Mit oluşturup hayatımızda onları tutmak çocukça bir davranıştı ama onları bırakıp gitmek
sadece çocukluğa ya da geçmişe dair yeni korkular üretmemize sebep oluyordu. Bir
zamanlar hayalperest kişiliğimi duvarların içinde saklıyordum. Dünyada hayalperestçe
serbestçe bulunmak için birçok kurgu yazdım. Birçok olayı insanmışçasına değil
kaplumbağa ve tavşan olarak izlemeyi tercih ettim. Bu gerçek değil diye madde ya da bu
evrene dair her şey her teori anlatmalıydı insanı. Hayalperestlik üzerine yaptığı
suçlamaları geri almalıydı. Buraya suçlamalarla değil bilimsel kanıtlarla gelmeliydi
hayat. Hayatta en tutarlı olmayanda bunlardı. Bir hayat yaşıyorduk ve bunun bile bir
izleme keyfi vardı. Zaman geçtikçe bilime ve bu yapılanlara gülünüyordu. İlerlemişti bilim
ama teoride. Zaman geçtikçe kapılıyor insan yaşanmışlıklara. Yaşlılığın en büyük belirtisi
geçmişten yana yakınmaktır. Birkaç hikayeyle insan kafasında bitirmiyor hayatı. Her şey
net olsa da insan kapatamıyor gelecek sayfayı. Teker teker dönüyor dünyanın etrafında
insan. İnsan dünyası oluşturulan en büyük kurgu değil midir?
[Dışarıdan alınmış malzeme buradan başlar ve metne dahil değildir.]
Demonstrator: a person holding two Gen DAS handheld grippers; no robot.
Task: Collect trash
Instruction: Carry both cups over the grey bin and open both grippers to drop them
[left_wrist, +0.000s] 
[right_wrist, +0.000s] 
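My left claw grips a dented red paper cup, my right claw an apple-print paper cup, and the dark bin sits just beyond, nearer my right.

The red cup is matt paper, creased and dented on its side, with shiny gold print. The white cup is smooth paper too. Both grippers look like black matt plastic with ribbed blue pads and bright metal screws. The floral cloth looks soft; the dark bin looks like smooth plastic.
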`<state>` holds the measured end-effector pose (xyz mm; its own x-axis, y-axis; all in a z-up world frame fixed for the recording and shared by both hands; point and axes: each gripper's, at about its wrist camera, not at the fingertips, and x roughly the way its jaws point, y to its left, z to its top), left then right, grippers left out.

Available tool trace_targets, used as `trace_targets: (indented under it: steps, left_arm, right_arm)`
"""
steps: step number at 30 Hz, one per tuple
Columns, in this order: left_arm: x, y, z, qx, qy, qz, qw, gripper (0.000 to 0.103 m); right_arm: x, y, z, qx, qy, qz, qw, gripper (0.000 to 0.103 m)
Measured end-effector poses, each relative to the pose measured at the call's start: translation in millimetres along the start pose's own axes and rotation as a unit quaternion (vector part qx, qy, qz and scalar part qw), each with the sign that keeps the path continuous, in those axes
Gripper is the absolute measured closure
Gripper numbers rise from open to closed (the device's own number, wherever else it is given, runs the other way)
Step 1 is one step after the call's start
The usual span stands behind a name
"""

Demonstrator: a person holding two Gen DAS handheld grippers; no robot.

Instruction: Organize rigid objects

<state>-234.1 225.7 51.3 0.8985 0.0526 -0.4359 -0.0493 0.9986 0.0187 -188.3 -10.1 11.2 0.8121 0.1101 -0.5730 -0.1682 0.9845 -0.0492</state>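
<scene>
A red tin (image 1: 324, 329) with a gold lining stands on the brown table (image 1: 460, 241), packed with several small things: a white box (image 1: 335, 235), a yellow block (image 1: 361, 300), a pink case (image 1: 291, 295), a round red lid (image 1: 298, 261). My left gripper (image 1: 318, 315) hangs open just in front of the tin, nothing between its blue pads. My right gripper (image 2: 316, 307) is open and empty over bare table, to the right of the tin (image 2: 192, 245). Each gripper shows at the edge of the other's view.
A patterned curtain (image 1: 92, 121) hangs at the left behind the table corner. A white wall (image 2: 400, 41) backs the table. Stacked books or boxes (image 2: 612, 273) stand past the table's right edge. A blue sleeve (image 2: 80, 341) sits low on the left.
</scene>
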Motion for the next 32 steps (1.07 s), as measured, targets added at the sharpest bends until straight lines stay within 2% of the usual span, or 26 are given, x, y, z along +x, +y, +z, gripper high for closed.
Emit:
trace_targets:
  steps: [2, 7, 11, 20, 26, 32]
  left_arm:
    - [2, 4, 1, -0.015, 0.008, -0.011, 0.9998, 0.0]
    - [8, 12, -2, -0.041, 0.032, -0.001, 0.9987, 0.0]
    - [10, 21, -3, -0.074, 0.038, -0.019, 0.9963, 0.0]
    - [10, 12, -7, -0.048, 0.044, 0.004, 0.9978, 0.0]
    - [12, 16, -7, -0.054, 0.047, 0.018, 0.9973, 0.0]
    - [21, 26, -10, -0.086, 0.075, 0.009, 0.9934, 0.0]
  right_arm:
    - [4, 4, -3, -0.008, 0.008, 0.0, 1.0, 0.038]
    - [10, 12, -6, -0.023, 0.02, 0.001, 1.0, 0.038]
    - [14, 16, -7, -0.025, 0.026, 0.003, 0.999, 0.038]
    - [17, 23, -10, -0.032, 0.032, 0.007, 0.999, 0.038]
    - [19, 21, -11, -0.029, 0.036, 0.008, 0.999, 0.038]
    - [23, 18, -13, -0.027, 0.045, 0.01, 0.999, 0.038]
Yaz çiz yaşa boz ve yeniden
kur. Kusursuzca oluşturulan en büyük eserlerin en büyük kusuru yazarların hayatıdır. Bir
yerde hayatı yazmayı bırakmak ve günlüklere veda etmek gerekir. Ağaçlara bu kadar zarar
vermenin ya da kağıt kirliliğinin bir gerekliliği yok. Mürekkep ve kağıt değerli olmasa
insanlar küstahça bakarlardı yazılarına ama değeri o kadar büyüyordu ki yazdıkları
zaman insanlar. en alelade bir yazı bile kusursuzlaşıyordu. Ahlak o kadar önemli
oluyordu ki çünkü dünya için hazırlanan bütün eşyalar çok pahalı çok değerli bu yüzden
insan kendi sözlerinin de bu değerde olduğunu sanıyordu. Özet geçiyoruz fazla bir
cümleye gerek de duymuyorum. Bu dünyada olanlar bu dünyada kalır fakat hayattayken
hayaller ya da benzeri arzulara kapılanlar tam anlamıyla yaşamazlar. İtirazım var Hakim
Bey. Hayat kendisini oluşturanlarla ne zaman çelişme hakkına erişti? Zamanı bütün
tereddütlerim için kullanıyorum. İfadelerimi seçmemin hiçbir düzenli yolu yok. Bu
mahkemede kendimi savunuyorum. Kim hakikat dedi bu salonda? Hiçbir yerde onun
ayak izini duymuyorum. Hayat kulakları duymayan yaşlı bir kadının bile kendini
savunmasına izin vermiyor. Hayalperestler ve Hayatla yapılan mahkemede
hayalperestlerden biri kavgaya tutuştu. Hayat’ın hayalperestlere karşı savunmasını
reddetti. Haklı yanlarını da söylemiş olsa da hakikat bahsi için mahkemeye kimse
katılmadı. Son karara göre Hayata cevap veren Hayalperest ‘in kulaklarının hiç
duymadığı ve kendi kendine safsata yaptığı ortaya çıktı. Herkes kendi hayatına geri
döndü. Bugüne kadar mahkemelerde hiç kimse yaşadığı hayata dair bir itirazda
bulunmadı çünkü ahlak dünya için hazırlanmıştı çok değerli ve çok pahalıydı. Hiç
kimsenin ahlakı yadırganmıyordu çünkü çok pahalı ve çok değerli olması onu
kusursuzlaştırıyordu.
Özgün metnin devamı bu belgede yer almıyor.